*Required action:* Only one stretch of the data below is needed. Output the lines from the one with "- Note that" up to and including the one with "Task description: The", exactly as they stand.

========================================

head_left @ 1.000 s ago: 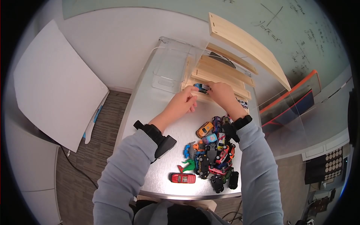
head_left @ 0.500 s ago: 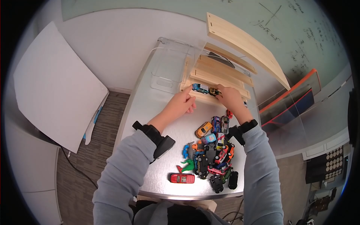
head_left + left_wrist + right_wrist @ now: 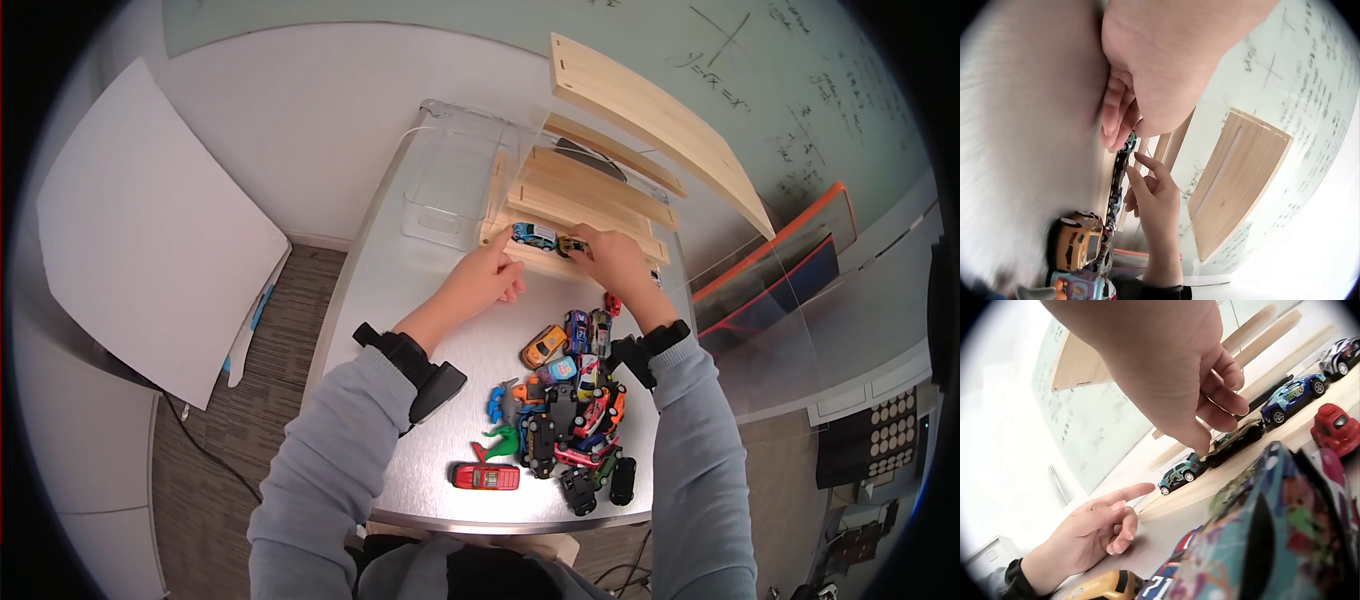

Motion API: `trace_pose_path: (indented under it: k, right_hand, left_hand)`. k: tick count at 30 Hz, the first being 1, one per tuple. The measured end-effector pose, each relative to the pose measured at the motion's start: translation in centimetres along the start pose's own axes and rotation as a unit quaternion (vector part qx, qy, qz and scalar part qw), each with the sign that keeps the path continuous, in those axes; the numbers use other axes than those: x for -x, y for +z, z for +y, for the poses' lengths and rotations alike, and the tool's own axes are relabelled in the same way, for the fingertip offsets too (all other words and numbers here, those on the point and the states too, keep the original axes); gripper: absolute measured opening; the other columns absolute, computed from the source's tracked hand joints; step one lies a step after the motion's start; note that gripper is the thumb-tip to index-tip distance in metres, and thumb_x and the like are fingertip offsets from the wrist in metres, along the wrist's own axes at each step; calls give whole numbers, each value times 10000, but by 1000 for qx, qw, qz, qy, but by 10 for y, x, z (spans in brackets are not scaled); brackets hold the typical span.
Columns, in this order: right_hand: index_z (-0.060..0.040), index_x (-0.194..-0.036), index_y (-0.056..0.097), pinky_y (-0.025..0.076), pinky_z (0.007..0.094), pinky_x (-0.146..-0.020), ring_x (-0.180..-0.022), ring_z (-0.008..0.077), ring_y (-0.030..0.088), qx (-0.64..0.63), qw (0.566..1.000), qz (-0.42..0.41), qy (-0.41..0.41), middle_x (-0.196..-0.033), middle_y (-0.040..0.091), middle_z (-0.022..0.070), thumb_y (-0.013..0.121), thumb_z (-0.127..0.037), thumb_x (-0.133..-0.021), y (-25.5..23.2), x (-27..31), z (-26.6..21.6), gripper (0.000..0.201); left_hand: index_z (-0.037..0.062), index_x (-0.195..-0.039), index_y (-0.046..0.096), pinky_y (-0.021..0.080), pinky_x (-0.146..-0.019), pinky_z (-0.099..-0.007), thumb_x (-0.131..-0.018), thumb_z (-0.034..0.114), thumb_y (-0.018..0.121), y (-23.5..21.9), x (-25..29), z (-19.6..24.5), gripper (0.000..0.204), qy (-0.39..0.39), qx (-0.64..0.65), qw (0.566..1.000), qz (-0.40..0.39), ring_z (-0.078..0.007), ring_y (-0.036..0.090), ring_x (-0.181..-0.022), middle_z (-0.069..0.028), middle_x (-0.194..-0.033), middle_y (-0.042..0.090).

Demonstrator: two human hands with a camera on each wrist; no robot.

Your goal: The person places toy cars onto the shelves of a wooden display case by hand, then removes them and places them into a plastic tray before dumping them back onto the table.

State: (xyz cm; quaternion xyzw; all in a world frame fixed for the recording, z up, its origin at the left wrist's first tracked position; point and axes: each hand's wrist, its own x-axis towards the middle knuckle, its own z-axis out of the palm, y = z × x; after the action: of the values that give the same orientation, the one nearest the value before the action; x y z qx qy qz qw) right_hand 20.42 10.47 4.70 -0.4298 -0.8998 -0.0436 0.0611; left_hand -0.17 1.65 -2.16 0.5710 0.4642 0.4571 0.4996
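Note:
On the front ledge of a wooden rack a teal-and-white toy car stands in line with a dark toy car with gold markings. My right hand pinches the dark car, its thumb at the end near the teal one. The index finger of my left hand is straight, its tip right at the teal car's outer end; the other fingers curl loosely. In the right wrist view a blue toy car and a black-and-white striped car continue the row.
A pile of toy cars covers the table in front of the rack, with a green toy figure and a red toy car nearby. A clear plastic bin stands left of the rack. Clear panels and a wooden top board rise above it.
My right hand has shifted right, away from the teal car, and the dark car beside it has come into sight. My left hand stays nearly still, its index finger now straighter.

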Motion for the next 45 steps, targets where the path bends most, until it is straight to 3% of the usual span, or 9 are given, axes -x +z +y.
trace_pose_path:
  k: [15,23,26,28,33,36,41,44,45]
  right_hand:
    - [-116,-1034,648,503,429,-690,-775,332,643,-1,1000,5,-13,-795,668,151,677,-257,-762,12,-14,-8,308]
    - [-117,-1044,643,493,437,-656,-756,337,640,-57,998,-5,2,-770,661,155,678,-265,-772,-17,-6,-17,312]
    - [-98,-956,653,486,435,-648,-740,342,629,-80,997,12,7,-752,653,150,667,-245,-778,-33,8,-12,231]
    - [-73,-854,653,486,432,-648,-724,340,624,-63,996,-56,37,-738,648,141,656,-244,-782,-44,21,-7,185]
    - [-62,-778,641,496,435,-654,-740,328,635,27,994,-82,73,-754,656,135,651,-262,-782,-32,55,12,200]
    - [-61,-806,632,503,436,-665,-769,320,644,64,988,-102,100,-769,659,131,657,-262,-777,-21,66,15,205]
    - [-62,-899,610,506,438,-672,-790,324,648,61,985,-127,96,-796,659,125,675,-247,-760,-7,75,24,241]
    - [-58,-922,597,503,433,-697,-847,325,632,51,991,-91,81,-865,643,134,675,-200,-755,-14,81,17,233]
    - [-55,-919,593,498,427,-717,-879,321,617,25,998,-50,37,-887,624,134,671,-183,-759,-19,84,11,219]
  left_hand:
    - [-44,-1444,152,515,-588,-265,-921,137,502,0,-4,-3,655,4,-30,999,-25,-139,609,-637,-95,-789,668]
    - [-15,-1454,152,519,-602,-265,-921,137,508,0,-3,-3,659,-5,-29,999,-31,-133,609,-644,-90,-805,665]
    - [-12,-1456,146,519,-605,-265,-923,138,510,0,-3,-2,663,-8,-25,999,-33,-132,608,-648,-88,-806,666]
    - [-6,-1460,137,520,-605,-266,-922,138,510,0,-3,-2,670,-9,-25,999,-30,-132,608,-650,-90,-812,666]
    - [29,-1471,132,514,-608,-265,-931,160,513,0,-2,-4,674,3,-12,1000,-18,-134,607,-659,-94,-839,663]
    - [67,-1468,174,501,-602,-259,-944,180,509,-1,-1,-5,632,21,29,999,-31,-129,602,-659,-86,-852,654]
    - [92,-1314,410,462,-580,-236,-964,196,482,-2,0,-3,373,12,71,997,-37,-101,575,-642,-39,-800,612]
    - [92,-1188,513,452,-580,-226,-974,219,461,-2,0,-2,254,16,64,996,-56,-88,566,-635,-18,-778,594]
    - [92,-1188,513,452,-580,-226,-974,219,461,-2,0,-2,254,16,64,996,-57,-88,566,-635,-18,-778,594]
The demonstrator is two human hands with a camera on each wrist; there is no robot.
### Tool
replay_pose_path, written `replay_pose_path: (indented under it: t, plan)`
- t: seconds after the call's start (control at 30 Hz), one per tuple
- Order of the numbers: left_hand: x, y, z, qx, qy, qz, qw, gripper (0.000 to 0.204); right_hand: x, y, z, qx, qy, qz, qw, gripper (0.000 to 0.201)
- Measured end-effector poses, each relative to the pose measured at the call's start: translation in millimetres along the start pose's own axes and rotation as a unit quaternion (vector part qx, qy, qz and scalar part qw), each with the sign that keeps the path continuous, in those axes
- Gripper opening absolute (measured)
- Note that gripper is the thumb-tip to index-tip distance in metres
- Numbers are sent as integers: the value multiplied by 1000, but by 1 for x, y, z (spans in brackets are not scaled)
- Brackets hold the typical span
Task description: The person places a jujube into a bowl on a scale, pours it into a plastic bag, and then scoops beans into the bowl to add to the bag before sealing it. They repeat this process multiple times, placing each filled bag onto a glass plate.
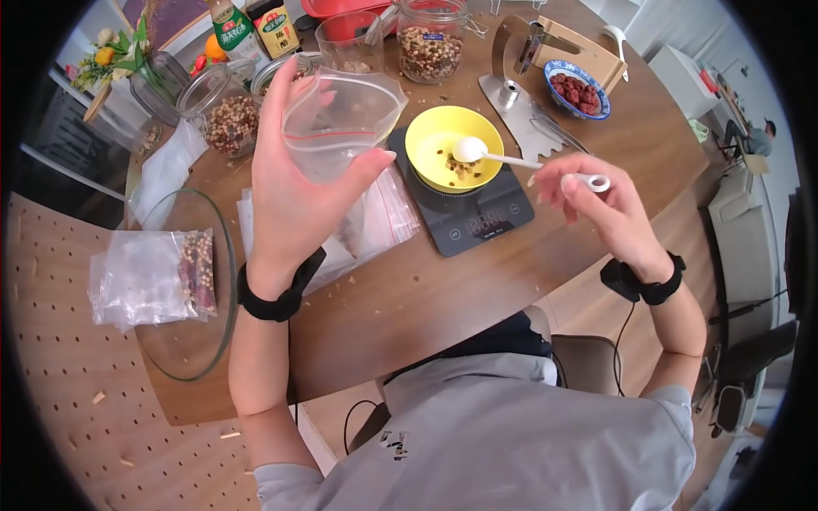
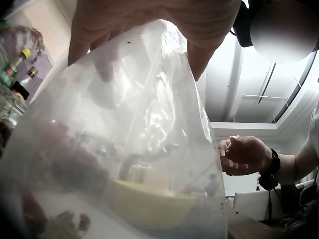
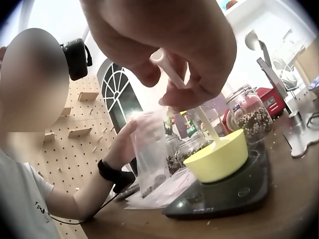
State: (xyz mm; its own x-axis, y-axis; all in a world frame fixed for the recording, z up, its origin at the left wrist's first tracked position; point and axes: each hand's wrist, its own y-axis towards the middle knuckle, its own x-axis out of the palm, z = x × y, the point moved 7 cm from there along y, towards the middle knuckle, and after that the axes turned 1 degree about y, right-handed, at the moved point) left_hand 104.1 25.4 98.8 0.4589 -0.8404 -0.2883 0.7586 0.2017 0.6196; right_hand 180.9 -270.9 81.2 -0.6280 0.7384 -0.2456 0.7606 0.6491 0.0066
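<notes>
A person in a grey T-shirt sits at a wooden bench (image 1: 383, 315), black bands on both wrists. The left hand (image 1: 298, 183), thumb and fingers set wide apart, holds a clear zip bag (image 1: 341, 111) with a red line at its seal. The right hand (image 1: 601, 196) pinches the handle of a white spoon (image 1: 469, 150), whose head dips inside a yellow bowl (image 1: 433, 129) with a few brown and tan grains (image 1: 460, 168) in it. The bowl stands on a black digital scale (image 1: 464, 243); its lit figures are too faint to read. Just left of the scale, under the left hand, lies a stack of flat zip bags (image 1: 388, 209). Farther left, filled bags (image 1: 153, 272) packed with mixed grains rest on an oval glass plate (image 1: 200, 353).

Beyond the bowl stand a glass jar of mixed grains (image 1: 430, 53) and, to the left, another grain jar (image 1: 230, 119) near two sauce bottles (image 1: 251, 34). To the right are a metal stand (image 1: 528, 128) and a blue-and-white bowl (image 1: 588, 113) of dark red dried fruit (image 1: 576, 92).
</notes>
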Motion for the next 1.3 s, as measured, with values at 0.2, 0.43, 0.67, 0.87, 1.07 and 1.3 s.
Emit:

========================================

*Problem solution:*
- Note that gripper is the thumb-tip to index-tip distance in metres
- Numbers are sent as integers: the value multiplied by 1000, but by 1 for x, y, z (spans in brackets are not scaled)
- Brackets hold the typical span
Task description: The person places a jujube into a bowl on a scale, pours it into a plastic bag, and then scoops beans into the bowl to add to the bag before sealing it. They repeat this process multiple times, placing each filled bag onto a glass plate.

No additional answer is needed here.